EXERCISE BRIEF: Output only the lines below from the one containing "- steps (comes" to the one containing "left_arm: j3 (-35", exactly as written, both ends kept.

___ RECORDED DATA

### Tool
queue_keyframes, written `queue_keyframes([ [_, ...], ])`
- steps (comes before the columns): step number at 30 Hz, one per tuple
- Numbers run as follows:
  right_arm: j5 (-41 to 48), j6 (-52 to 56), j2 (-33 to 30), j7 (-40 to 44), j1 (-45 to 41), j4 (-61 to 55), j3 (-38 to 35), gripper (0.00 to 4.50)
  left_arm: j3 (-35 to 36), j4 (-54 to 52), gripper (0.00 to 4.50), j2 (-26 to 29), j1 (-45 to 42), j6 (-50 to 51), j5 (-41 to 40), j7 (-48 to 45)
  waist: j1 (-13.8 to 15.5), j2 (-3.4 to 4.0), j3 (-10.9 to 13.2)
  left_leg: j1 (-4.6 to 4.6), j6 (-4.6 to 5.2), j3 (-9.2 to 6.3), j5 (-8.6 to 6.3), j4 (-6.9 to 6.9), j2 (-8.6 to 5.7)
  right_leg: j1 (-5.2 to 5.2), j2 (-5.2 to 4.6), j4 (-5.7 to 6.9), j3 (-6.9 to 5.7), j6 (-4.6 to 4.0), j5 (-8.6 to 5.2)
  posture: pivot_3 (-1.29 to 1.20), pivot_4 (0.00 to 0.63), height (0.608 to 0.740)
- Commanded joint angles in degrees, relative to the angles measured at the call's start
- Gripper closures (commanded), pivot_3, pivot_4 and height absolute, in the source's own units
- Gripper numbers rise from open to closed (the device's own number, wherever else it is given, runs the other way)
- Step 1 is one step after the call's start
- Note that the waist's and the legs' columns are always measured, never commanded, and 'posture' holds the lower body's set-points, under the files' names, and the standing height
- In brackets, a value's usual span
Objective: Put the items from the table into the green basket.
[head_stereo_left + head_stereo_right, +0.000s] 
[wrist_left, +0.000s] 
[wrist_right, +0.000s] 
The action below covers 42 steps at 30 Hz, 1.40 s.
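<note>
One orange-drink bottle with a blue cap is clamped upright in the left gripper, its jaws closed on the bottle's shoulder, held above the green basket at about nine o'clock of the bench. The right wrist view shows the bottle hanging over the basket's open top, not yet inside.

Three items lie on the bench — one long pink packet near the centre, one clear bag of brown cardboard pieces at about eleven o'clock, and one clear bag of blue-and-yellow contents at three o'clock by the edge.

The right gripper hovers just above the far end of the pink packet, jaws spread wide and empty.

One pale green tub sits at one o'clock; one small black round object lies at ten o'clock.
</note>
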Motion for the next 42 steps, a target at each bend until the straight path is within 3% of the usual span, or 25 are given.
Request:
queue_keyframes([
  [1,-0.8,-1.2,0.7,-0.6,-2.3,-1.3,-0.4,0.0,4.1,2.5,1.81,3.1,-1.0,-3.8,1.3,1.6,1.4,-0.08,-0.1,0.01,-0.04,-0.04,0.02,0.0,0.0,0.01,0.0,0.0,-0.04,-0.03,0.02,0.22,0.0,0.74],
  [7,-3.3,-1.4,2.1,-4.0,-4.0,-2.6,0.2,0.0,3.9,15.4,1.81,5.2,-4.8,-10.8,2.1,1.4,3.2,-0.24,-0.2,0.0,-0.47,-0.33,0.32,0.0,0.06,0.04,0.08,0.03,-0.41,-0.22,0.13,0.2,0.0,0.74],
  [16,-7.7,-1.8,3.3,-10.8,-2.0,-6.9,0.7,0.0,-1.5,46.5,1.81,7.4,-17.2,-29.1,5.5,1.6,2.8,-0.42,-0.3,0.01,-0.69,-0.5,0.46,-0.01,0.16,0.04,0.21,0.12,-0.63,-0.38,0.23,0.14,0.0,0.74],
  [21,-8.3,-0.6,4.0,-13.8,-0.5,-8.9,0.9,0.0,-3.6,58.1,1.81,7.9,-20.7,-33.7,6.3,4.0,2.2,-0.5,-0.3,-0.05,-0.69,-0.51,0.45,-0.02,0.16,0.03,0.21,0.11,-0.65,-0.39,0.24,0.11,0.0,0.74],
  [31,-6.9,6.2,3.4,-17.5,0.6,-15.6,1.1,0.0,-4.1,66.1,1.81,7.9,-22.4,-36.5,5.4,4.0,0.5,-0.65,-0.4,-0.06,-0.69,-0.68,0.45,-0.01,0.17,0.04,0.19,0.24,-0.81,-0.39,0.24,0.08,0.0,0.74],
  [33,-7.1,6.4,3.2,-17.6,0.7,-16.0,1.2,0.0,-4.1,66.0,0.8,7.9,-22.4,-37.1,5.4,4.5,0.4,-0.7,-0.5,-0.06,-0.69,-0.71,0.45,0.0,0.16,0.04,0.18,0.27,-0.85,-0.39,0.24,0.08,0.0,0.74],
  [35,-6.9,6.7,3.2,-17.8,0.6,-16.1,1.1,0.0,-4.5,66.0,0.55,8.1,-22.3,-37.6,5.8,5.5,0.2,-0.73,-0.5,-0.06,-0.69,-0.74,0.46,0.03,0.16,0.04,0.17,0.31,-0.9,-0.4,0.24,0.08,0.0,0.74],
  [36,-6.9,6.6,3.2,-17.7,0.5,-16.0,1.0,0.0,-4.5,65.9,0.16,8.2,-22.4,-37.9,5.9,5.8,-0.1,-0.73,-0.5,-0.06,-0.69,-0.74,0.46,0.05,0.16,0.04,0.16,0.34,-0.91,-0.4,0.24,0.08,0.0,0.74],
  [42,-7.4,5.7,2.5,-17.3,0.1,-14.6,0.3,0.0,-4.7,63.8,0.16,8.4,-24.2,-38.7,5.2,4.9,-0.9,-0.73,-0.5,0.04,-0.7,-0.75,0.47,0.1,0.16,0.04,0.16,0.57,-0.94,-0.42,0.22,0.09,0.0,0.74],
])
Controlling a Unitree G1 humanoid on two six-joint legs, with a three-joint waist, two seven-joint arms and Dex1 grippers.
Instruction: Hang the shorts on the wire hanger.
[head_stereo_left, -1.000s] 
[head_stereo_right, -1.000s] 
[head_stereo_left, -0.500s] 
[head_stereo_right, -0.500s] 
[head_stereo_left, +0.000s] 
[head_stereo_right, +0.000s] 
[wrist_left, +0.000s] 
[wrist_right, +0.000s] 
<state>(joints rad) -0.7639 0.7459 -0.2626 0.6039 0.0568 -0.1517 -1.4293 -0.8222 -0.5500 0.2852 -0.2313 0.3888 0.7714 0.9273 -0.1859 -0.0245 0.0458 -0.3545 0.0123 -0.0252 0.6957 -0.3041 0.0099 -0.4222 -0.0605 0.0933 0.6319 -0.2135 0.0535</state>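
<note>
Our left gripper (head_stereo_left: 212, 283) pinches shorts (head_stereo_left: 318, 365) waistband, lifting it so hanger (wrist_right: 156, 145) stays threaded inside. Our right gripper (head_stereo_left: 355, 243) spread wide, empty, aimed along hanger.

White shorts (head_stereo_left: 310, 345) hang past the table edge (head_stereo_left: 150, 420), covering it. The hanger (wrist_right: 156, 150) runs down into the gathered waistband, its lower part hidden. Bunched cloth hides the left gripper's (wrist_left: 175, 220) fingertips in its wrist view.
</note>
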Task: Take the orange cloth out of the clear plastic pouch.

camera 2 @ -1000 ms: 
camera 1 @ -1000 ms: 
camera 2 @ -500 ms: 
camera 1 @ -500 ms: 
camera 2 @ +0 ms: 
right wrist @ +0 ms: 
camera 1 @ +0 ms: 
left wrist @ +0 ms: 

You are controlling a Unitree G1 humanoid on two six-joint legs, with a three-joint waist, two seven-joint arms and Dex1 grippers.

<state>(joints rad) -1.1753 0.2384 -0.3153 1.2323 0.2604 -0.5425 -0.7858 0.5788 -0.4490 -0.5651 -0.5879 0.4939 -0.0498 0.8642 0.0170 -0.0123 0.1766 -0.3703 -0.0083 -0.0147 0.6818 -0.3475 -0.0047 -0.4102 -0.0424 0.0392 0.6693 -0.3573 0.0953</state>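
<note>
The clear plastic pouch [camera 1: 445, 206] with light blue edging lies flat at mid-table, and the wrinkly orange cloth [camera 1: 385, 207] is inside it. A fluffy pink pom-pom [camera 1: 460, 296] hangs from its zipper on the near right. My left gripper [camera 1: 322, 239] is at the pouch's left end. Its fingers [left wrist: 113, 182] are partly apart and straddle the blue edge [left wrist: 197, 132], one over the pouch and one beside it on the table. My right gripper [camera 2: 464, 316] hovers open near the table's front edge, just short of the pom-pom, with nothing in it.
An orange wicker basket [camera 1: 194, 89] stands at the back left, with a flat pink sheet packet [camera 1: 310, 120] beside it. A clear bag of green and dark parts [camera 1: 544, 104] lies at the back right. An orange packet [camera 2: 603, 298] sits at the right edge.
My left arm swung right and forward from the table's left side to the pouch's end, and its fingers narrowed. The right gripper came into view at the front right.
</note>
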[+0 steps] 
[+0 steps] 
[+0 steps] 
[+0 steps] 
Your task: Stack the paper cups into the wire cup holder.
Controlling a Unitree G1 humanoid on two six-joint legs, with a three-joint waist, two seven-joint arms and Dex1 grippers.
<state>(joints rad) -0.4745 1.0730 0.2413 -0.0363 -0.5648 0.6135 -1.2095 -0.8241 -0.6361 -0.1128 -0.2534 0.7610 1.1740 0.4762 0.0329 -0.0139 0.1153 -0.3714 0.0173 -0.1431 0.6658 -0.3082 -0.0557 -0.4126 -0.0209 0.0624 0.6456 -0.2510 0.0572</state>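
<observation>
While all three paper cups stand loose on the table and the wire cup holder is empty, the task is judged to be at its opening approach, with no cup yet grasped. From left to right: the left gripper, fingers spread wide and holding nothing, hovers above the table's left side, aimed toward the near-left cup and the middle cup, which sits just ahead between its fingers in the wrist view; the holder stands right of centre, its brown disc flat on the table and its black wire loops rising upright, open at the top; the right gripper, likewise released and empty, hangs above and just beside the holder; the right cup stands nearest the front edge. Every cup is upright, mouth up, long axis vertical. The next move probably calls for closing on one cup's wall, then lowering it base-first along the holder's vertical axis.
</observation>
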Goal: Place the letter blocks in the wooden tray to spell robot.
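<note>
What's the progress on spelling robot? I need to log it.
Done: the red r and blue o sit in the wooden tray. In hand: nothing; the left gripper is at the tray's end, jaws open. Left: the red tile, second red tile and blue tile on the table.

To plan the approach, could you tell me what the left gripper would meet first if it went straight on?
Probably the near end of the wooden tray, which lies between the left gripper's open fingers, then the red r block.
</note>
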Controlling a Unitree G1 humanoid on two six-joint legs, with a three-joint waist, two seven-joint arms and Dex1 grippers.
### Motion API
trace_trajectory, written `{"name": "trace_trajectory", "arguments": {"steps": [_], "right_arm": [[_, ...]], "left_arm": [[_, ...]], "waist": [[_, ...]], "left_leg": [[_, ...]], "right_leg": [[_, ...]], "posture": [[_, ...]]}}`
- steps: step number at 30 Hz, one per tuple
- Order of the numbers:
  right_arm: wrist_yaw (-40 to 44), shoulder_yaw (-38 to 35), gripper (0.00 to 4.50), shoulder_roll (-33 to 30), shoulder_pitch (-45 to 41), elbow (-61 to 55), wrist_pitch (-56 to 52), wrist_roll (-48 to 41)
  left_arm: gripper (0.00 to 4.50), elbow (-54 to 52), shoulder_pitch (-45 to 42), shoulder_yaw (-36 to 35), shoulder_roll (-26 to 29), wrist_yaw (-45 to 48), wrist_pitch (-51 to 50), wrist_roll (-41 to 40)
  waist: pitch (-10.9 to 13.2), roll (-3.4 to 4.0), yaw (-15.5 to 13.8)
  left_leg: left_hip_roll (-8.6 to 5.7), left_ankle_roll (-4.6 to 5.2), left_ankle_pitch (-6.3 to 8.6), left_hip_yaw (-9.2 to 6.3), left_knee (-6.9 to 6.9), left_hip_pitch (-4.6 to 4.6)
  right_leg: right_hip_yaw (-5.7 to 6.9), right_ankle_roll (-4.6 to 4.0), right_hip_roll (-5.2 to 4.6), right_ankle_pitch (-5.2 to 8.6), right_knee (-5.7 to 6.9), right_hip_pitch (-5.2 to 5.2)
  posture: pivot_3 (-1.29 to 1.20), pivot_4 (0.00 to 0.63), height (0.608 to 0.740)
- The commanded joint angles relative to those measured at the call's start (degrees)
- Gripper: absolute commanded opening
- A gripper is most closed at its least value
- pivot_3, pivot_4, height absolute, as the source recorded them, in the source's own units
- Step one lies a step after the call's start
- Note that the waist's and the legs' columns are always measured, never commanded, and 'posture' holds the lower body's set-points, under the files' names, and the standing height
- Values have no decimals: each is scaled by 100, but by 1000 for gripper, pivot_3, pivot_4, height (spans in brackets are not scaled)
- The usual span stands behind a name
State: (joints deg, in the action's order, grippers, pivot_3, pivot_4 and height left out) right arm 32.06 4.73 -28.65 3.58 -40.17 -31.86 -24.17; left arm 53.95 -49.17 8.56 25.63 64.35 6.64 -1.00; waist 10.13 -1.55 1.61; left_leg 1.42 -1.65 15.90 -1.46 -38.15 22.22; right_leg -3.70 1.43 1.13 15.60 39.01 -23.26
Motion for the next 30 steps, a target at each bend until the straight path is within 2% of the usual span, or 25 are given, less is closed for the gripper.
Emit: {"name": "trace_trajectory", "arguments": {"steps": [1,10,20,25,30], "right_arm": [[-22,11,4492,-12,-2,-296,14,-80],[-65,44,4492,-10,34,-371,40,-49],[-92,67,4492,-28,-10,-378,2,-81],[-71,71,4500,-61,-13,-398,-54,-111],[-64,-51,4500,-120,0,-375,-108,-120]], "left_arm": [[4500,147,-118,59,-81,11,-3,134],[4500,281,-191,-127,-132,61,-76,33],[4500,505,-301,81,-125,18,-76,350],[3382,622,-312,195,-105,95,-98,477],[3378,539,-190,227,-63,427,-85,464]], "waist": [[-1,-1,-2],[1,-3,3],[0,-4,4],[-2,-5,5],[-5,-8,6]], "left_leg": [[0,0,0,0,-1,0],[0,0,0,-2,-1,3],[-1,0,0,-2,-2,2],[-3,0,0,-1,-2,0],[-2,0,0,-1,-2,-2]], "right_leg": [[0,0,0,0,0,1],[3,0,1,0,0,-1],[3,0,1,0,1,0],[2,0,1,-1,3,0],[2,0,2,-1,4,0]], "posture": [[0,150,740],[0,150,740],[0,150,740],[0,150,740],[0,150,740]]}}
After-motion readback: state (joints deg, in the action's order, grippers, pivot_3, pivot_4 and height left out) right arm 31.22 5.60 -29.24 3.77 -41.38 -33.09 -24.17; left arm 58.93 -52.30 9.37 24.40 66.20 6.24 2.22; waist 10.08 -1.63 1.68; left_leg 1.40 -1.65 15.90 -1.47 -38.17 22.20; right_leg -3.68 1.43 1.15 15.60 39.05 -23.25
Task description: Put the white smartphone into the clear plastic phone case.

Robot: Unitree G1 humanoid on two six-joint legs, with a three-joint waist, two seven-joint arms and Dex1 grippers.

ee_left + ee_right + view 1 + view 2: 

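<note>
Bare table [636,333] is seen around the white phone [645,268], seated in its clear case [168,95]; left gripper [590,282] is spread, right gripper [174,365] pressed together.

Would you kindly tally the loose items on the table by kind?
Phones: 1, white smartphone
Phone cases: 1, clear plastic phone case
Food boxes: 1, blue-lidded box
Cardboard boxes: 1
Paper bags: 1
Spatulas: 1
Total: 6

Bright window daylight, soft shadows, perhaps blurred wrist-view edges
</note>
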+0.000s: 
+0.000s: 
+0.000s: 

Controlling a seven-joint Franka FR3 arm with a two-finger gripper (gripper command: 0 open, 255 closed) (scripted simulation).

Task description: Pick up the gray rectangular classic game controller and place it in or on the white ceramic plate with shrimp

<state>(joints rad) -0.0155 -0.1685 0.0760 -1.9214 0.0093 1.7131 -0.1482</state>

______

ANSWER BOX:
- steps (comes before the columns): step number at 30 Hz, one per tuple
- Numbers run as follows:
  right_arm: j5 (-41 to 48), j6 (-52 to 56), j2 (-33 to 30), j7 (-40 to 44), j1 (-45 to 41), j4 (-61 to 55), j3 (-38 to 35), gripper (0.00 to 4.50)
  left_arm: j3 (-35 to 36), j4 (-54 to 52), gripper (0.00 to 4.50), j2 (-26 to 29), j1 (-45 to 42), j6 (-50 to 51), j5 (-41 to 40), j7 (-48 to 45)

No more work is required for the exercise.